=== Section Start ===
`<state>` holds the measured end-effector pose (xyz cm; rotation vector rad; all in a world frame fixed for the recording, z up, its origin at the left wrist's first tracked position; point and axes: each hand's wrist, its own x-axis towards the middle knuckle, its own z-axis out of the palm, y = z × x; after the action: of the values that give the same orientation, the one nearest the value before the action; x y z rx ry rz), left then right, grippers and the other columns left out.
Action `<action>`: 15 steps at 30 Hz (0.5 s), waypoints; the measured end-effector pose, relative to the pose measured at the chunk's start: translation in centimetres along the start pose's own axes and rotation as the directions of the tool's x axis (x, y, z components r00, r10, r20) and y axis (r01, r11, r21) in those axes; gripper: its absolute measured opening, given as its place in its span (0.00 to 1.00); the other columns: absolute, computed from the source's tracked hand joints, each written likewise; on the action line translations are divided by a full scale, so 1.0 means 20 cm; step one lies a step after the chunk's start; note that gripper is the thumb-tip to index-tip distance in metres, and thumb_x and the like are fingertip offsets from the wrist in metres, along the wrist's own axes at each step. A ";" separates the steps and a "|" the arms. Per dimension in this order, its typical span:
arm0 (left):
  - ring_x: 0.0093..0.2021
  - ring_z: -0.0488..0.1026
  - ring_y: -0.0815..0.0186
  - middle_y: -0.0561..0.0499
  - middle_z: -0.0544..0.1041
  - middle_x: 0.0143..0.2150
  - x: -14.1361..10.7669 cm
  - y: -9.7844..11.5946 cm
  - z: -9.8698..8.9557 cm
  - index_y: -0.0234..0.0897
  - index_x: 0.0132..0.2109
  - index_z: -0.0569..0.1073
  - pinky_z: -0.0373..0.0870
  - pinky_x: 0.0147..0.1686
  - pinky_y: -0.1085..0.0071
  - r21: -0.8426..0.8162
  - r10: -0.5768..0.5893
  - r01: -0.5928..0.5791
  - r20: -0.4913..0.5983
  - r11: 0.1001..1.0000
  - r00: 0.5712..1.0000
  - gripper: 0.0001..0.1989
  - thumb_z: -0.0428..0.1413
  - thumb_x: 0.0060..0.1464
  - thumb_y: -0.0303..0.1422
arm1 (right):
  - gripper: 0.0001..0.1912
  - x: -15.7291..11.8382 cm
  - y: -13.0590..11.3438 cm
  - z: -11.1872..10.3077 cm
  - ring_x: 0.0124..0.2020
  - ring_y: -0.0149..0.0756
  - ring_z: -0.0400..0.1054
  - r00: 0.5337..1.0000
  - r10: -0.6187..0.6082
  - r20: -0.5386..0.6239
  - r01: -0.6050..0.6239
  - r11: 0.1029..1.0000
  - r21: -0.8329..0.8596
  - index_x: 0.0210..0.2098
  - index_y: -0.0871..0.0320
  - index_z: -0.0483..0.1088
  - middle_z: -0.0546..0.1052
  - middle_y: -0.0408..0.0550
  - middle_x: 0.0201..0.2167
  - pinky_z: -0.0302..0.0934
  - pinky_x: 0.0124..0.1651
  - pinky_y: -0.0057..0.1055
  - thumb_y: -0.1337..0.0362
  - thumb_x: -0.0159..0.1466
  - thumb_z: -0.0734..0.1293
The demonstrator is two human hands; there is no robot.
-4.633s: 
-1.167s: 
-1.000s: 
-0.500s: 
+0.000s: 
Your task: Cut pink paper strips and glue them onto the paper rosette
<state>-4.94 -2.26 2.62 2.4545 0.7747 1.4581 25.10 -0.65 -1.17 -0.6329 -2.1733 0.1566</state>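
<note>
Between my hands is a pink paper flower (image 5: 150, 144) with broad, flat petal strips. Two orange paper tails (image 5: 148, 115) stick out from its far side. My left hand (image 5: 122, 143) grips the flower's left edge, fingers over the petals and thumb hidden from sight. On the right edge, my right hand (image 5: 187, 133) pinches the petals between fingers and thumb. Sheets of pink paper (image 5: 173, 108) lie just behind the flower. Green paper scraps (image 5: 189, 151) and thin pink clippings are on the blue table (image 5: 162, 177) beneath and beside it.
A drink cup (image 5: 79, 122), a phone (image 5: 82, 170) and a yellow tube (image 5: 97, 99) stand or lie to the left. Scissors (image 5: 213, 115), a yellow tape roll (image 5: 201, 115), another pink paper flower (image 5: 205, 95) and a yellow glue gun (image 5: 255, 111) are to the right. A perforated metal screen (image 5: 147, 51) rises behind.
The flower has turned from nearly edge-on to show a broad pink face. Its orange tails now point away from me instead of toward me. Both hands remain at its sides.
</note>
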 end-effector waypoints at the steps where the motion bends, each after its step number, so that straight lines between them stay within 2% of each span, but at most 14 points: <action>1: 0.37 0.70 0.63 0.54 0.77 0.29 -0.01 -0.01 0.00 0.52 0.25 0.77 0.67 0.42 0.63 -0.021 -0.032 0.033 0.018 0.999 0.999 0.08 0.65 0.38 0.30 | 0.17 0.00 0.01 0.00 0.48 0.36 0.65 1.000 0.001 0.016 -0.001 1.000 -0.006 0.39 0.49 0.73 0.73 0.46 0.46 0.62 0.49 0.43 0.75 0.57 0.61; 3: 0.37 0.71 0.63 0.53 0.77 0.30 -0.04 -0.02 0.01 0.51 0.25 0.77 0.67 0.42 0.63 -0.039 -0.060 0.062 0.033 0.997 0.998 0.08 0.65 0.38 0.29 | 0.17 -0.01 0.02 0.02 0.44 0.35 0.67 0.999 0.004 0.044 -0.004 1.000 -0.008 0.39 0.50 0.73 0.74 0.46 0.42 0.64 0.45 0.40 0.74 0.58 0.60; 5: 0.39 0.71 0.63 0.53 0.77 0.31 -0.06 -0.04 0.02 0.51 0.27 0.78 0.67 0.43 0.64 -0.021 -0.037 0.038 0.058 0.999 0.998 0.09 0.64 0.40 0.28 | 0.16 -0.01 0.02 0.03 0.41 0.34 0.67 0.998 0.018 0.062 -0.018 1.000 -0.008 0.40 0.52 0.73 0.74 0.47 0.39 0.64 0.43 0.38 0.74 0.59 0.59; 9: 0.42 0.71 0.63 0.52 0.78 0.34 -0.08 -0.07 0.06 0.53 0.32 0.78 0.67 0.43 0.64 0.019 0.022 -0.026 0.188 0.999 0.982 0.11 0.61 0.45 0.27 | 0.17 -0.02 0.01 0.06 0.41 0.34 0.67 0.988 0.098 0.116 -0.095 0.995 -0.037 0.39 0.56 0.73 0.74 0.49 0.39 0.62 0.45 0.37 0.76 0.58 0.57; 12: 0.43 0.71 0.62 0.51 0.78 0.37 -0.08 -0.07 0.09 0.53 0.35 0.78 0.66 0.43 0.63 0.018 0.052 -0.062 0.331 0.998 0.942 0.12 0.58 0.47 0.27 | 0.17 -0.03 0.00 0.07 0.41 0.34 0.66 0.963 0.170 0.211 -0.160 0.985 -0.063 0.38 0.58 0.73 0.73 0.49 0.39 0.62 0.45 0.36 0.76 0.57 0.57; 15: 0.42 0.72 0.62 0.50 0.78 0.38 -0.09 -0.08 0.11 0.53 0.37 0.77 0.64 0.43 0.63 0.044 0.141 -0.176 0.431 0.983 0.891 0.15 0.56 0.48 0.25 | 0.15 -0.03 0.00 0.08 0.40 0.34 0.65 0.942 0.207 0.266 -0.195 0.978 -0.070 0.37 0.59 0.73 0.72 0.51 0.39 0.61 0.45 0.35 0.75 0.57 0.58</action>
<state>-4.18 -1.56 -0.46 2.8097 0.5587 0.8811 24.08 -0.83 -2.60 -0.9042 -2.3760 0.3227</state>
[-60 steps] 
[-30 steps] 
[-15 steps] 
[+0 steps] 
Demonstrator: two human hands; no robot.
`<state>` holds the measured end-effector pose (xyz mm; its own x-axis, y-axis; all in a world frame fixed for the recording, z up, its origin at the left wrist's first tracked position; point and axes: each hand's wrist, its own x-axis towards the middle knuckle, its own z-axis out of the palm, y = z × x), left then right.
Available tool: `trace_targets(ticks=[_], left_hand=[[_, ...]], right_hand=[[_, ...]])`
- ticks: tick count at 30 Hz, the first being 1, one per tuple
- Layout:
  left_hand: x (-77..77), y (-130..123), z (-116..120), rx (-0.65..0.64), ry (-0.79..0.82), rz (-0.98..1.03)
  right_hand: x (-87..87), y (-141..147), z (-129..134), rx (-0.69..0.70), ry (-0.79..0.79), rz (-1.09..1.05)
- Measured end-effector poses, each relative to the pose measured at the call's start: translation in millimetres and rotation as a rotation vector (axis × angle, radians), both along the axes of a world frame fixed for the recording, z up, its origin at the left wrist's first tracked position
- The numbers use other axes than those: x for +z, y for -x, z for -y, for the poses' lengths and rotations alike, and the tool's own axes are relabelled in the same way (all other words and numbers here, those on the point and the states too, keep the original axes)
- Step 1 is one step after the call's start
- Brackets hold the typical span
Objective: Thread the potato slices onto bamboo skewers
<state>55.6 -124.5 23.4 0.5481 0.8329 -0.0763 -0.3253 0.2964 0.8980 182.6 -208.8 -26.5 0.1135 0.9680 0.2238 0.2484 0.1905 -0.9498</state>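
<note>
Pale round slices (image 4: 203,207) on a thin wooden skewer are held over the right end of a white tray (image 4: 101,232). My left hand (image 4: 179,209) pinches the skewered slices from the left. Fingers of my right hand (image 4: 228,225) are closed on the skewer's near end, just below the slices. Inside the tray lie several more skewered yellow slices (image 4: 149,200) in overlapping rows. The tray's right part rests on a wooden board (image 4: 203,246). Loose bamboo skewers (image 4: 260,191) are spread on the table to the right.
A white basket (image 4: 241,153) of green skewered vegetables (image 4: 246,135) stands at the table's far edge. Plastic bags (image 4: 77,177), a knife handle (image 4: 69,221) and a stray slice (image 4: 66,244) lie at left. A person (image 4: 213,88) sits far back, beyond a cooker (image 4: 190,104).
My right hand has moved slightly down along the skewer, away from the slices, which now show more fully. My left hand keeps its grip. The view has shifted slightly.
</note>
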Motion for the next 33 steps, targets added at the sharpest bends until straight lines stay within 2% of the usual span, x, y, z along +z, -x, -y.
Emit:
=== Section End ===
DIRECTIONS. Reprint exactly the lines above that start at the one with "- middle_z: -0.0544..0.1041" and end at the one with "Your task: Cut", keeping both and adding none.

THE COMPLETED TASK.
  - middle_z: -0.0544..0.1041
  - middle_x: 0.0143..0.2150
  - x: -14.1361..10.7669 cm
  - y: -9.7844..11.5946 cm
  - z: -9.8698..8.9557 cm
  - index_y: -0.0234..0.0897
  - index_x: 0.0132..0.2109
  - index_z: -0.0569..0.1073
  - pinky_z: -0.0373..0.0870
  - pinky_x: 0.0147..0.1686
  - pinky_y: -0.1085..0.0071
  - r21: -0.8426..0.8162
  - r10: -0.5768..0.5893
  - r01: -0.5928..0.5791
  - r20: -0.4913..0.5983
  - r11: 0.1001..1.0000
  - r00: 0.5712..1.0000
  - gripper: 0.0001..0.1989
  - thumb_z: -0.0428..0.1413
  - thumb_x: 0.0060..0.1464
  - thumb_y: -0.0303..0.1422
arm1 (right):
  - gripper: 0.0001..0.1912
  - x: -15.7291..11.8382 cm
  - y: -13.0590..11.3438 cm
  - z: -11.1872..10.3077 cm
  - ring_x: 0.0124..0.2020
  - ring_y: -0.0149..0.0756
  - ring_z: -0.0400..0.1054
  - r00: 0.5337..1.0000
  - r10: -0.6187..0.6082
  - r20: -0.5386..0.6239
  - r01: -0.6050..0.6239
  - r11: 0.1029..1.0000
  - r21: -0.8329..0.8596
  - index_x: 0.0210..0.2098
  - index_y: -0.0871..0.0320
  - index_z: -0.0483..0.1088
  - middle_z: -0.0546..0.1052
  - middle_y: -0.0408..0.0550
  - middle_x: 0.0201..0.2167
  - pinky_z: -0.0302..0.0934
  - pinky_x: 0.0124..0.1651
  - pinky_y: -0.0057..0.1055
  - thumb_y: -0.1337..0.0362
  - thumb_x: -0.0159..0.1466
  - thumb_z: -0.0734..0.1293
The demonstrator is two human hands; there is no robot.
-4.633s: 
-1.167s: 
-1.000s: 
-0.500s: 
+0.000s: 
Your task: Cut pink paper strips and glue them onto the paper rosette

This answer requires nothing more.